**Task brief**.
Go through the entries below and copy every line that holds the word "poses".

Records drawn from a dataset:
----------------

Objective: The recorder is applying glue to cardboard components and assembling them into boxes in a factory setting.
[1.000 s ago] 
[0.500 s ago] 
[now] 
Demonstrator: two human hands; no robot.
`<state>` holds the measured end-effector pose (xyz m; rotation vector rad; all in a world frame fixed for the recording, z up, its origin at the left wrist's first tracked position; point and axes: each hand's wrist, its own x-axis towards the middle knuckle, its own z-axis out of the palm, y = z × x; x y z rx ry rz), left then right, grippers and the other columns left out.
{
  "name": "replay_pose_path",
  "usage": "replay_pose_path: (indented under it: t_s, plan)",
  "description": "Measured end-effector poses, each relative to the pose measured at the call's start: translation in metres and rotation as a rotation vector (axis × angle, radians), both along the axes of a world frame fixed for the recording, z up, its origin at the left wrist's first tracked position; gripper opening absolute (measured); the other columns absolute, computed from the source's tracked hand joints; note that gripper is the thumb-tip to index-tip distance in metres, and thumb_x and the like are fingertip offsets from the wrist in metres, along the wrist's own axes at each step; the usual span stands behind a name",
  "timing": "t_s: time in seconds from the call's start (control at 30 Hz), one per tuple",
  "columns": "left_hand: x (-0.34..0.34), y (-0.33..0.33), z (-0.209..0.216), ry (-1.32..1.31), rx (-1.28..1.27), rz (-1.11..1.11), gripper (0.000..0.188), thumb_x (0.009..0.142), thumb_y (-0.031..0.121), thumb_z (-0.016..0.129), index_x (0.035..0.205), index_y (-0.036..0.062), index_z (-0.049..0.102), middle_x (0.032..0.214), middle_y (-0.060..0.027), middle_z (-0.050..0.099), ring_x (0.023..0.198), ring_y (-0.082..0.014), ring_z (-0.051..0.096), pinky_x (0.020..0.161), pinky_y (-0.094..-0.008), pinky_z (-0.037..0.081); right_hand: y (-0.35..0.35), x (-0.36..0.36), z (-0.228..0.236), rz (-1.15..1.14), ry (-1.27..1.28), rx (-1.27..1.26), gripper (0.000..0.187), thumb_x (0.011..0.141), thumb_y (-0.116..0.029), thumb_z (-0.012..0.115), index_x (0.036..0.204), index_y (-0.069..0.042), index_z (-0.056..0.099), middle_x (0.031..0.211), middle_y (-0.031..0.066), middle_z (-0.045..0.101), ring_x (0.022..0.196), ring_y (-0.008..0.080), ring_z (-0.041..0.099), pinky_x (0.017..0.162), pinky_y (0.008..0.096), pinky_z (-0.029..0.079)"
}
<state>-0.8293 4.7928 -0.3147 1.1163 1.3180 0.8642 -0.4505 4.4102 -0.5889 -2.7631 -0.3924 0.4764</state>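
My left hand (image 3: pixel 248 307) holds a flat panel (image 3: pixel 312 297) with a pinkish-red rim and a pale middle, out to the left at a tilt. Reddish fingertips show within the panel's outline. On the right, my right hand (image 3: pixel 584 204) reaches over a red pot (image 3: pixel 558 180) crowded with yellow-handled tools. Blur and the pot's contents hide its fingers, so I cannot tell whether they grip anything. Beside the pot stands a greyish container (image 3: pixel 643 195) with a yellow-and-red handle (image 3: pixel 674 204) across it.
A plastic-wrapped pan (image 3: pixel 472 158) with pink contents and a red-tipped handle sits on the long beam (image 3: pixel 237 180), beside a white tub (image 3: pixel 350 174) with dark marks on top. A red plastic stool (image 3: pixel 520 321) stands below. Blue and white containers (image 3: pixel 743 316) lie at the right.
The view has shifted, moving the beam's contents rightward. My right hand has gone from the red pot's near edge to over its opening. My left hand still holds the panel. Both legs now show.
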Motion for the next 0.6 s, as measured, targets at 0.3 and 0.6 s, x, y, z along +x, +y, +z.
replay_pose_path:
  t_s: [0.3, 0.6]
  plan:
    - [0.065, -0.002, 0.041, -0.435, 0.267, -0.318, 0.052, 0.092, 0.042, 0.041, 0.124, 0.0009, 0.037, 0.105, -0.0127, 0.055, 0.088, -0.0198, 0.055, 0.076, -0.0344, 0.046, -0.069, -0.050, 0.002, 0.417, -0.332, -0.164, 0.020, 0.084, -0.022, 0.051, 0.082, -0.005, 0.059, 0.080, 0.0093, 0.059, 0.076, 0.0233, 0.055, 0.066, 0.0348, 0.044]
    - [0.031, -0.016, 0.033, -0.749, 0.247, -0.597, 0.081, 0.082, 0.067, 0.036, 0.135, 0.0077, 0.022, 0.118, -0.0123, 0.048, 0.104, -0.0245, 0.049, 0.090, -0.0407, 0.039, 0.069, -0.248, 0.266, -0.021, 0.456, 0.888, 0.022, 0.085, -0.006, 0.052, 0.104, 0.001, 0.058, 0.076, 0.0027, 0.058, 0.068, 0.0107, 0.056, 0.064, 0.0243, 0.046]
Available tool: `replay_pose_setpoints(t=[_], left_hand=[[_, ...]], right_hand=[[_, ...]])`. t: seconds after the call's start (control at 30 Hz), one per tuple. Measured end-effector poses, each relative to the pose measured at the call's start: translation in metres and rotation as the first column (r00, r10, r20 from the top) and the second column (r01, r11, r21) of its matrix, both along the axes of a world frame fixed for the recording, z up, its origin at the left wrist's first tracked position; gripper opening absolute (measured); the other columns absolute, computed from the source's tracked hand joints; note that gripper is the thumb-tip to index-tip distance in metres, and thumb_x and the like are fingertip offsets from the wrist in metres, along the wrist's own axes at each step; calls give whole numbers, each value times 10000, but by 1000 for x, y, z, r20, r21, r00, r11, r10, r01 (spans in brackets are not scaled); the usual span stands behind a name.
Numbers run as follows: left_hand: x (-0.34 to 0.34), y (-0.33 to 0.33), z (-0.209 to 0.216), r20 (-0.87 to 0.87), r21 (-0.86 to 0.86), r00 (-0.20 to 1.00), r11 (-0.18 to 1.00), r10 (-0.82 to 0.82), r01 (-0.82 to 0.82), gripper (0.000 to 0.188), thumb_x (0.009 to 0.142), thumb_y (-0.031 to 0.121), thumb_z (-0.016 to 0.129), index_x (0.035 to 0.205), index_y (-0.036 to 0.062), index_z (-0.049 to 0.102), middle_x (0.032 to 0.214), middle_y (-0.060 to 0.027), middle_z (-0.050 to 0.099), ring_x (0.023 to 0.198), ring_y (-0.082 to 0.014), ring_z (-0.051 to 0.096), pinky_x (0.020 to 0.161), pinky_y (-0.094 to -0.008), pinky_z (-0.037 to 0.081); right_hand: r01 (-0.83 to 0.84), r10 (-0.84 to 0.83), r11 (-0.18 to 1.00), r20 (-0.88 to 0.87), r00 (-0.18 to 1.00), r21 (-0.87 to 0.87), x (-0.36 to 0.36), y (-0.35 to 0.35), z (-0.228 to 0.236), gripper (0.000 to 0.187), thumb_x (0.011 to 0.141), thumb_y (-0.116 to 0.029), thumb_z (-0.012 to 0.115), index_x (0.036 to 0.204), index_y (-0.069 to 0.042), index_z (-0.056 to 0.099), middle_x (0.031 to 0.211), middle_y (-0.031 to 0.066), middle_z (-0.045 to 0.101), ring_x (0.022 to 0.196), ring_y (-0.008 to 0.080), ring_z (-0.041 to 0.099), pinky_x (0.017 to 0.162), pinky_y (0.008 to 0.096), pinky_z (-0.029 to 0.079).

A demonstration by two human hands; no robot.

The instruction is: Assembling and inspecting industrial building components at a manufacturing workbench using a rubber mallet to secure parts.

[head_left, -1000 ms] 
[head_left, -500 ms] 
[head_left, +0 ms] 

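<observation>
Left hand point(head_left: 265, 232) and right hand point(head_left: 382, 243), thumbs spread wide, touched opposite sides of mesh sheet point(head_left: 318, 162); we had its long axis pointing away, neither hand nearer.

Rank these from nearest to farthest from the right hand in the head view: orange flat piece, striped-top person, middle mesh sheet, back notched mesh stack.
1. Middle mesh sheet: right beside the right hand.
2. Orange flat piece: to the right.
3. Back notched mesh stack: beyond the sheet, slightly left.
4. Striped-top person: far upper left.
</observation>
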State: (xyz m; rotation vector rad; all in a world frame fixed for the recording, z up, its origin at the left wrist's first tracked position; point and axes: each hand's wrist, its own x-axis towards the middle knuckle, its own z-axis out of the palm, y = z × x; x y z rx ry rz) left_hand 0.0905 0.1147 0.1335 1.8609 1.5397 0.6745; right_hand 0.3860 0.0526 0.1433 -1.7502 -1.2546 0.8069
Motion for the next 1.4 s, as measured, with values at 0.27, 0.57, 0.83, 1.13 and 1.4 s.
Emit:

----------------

**Solution for this task**.
  "description": "Measured end-effector poses, each relative to the pose measured at the call's start: translation in metres and rotation as a rotation vector (axis × angle, radians), both along the axes of a world frame fixed for the recording, z up, its origin at the left wrist's first tracked position; gripper opening absolute (measured); the other columns absolute, computed from the source's tracked hand joints; note that gripper is the thumb-tip to index-tip distance in metres, and thumb_x and the like are fingertip offsets from the wrist in metres, along the wrist's own axes at each step; the usual span stands behind a name",
Available tool: `replay_pose_setpoints(t=[_], left_hand=[[_, ...]], right_hand=[[_, ...]])`. t: seconds after the call's start (control at 30 Hz), one per tuple. Measured end-effector poses, each relative to the pose measured at the call's start: translation in metres and rotation as the first column (r00, r10, r20 from the top) and the second column (r01, r11, r21) of its matrix, both along the axes of a world frame fixed for the recording, z up, its origin at the left wrist's first tracked position; gripper opening absolute (measured); the other columns absolute, computed from the source's tracked hand joints; note that gripper is the thumb-tip to index-tip distance in metres, and thumb_x and the like are fingertip offsets from the wrist in metres, along the wrist's own axes at each step; calls give whole numbers, each value times 10000, but by 1000 for x, y, z, r20, r21, r00, r11, r10, r01 (spans in brackets are not scaled); the usual span stands behind a name.

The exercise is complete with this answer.